— Work to complete —
Transcribe the entries below exactly from their first line through the line containing "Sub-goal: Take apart", and let no picture into the copy.

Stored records

- Opening Delimiter -

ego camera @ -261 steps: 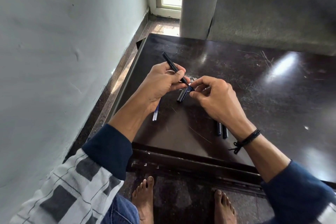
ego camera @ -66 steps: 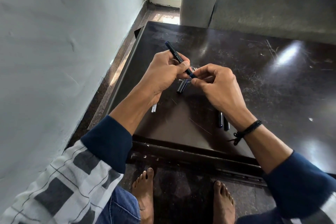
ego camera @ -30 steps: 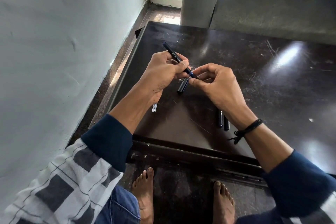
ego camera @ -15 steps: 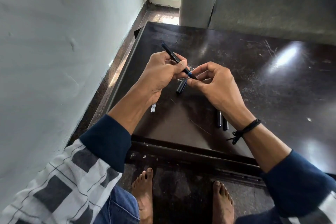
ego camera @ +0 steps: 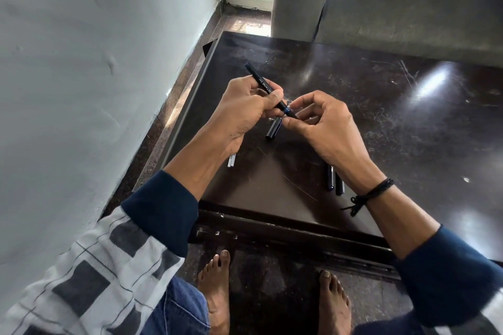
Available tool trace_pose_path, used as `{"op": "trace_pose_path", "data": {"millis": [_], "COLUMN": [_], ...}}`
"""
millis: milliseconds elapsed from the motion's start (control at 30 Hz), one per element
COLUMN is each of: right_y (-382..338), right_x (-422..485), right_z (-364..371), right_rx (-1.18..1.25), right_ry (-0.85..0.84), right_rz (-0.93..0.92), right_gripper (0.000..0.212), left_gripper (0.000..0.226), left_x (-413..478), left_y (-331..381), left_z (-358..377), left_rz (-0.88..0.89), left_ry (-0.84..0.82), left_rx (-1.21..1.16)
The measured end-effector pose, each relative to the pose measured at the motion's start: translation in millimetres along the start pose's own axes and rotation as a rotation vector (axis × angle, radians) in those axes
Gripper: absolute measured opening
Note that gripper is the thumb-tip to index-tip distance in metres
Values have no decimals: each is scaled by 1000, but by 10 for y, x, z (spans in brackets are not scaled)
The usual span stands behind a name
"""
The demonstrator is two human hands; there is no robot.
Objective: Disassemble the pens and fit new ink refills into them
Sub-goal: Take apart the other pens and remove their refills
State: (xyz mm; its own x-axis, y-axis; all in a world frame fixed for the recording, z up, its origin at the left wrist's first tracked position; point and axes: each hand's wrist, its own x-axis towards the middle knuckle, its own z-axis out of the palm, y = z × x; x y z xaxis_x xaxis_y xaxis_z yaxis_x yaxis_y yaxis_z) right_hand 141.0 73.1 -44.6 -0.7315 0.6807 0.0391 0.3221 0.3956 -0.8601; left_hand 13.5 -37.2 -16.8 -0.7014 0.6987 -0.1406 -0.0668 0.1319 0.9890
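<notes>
Over the dark bench [ego camera: 408,130], the left hand [ego camera: 242,114] grips a black pen [ego camera: 257,77] with curled fingers [ego camera: 273,97], the right hand [ego camera: 326,128] pinches its tip, and beneath lie a loose barrel [ego camera: 273,130], wrist-hidden refills [ego camera: 232,161] and two pens [ego camera: 330,177].

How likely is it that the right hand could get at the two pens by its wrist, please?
Probably yes, once it lets go: the right hand pinches the tip of the pen that the left hand grips. The two pens lie on the table just beside its wrist, nothing on them.

Left hand [ego camera: 245,111] grips pen [ego camera: 257,77]; right hand's [ego camera: 326,125] fingers [ego camera: 304,96] pinch its tip.
</notes>
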Motion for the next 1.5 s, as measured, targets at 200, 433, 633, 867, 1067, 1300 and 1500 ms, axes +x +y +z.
{"op": "trace_pose_path", "data": {"millis": [200, 433, 633, 867, 1067, 1300, 1500], "right_y": [8, 7, -12, -23, -35, -28, -23], "right_x": [4, 0, -12, -10, -21, -12, -13], "right_z": [-7, 2, -15, -3, -10, -8, 8], "right_rx": [-29, -31, -27, -8, -15, -16, 1], "right_ry": [40, 24, 19, 22, -7, 8, -15], "right_rz": [7, 11, 0, 11, 0, 9, 12], "right_gripper": [16, 5, 17, 9, 14, 13, 10], "left_gripper": [6, 5, 6, 4, 4, 6, 4], "left_x": [-3, -8, -3, 7, 3, 3, 4], "left_y": [11, 1, 4, -8, -6, -20, -18], "left_z": [7, 0, -1, -4, -5, 2, -2], "left_rz": [-9, -1, 5, 8, 7, 8, 8], "left_ry": [5, 4, 4, 1, -4, -15, -17], "left_rx": [-13, 0, 1, -10, -14, -15, -18]}}
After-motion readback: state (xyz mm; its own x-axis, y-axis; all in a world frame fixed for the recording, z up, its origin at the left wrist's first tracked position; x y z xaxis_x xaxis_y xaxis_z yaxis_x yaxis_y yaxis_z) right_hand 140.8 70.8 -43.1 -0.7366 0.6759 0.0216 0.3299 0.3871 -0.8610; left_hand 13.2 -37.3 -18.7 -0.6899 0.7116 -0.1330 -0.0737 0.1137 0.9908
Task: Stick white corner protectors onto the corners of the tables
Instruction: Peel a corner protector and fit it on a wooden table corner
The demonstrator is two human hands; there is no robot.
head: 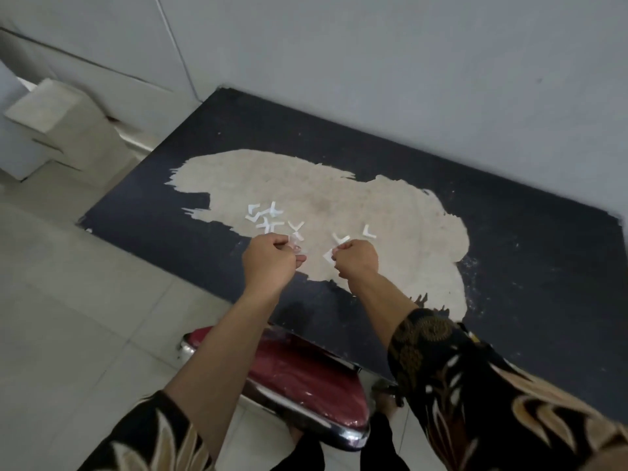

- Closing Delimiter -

— Reply to the exercise —
ego camera @ -261 steps: 
ego camera @ -66 steps: 
ego camera @ -30 steps: 
ego camera @ -15 steps: 
ego camera @ +0 steps: 
Available tool trace_pose_path, used as `{"op": "trace_pose_path", "data": {"millis": [_], "COLUMN": [_], ...}}`
"""
millis: milliseconds elapsed from the motion's start (control at 30 Hz), one per element
COLUMN is each of: right_y (-382..338), right_x (-422..485), right_z (-364..371), right_rx (-1.18..1.25), right_ry (-0.85..0.84), right_rz (-0.93..0.92), right_gripper (0.000..0.212), left_gripper (0.000..0.226), left_x (-413..478), left_y (-331..381), left_z (-358..377), left_rz (-0.88..0.89), left_ry (-0.84..0.82), left_rx (-1.21..1.16)
The measured end-effector pose, each relative to the pose measured at the motion's start: translation in millimetres along the start pose's own axes and rotation as a rotation vector (axis × angle, radians) in those axes
Gripper: absolute measured opening
Note that gripper is the thumb-tip to index-tip distance in metres
Values have no decimals: each is scaled by 1000, but by 10 for y, x, z (spans in brackets are not scaled)
The usual span stands behind a name
"""
The demonstrator is two human hands; there is no robot.
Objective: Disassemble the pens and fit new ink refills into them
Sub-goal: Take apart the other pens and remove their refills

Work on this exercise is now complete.